East Jerusalem and Judea and Samaria were conquered in 1948 by Transjordan and illegally annexed in 1950 – when Transjordan then changed its name to “Jordan” and the 3000 years old geographic designation of “Judea and Samaria” to the “West Bank”.
East Jerusalem and the West Bank were lost by Jordan to Israel in the 1967 Six Day War.
In 1980, the Israeli Knesset passed a Basic Law declaring reunified Jerusalem the eternal capital of Israel, while providing for freedom of access to each religion's holy sites – a decision not sanctioned by the United Nations.

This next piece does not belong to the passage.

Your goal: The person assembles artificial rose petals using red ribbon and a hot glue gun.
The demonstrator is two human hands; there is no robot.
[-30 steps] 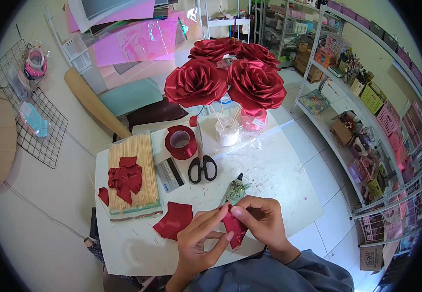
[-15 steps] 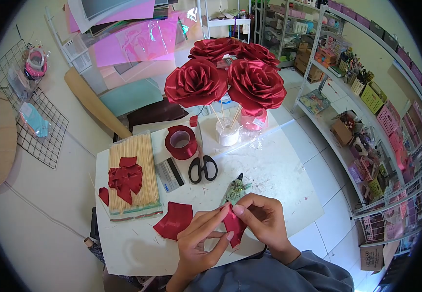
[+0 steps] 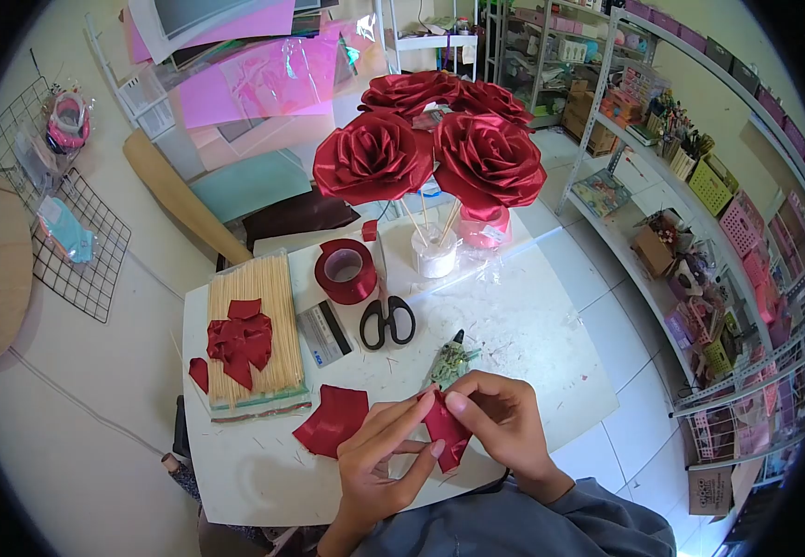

“Occupied territory” carries the clear connotation that such territory indisputably belongs to someone else. Yet East Jerusalem and the West Bank have not been under any internationally recognised sovereignty or control since Great Britain handed back its administration of the Mandate for Palestine to the United Nations in 1948. Israel refers to the West Bank as “disputed territory”:
“The West Bank and Gaza Strip are disputed territories whose status can only be determined through negotiations. Occupied territories are territories captured in war from an established and recognized sovereign. As the West Bank and Gaza Strip were not under the legitimate and recognized sovereignty of any state prior to the Six Day War, they should not be considered occupied territories.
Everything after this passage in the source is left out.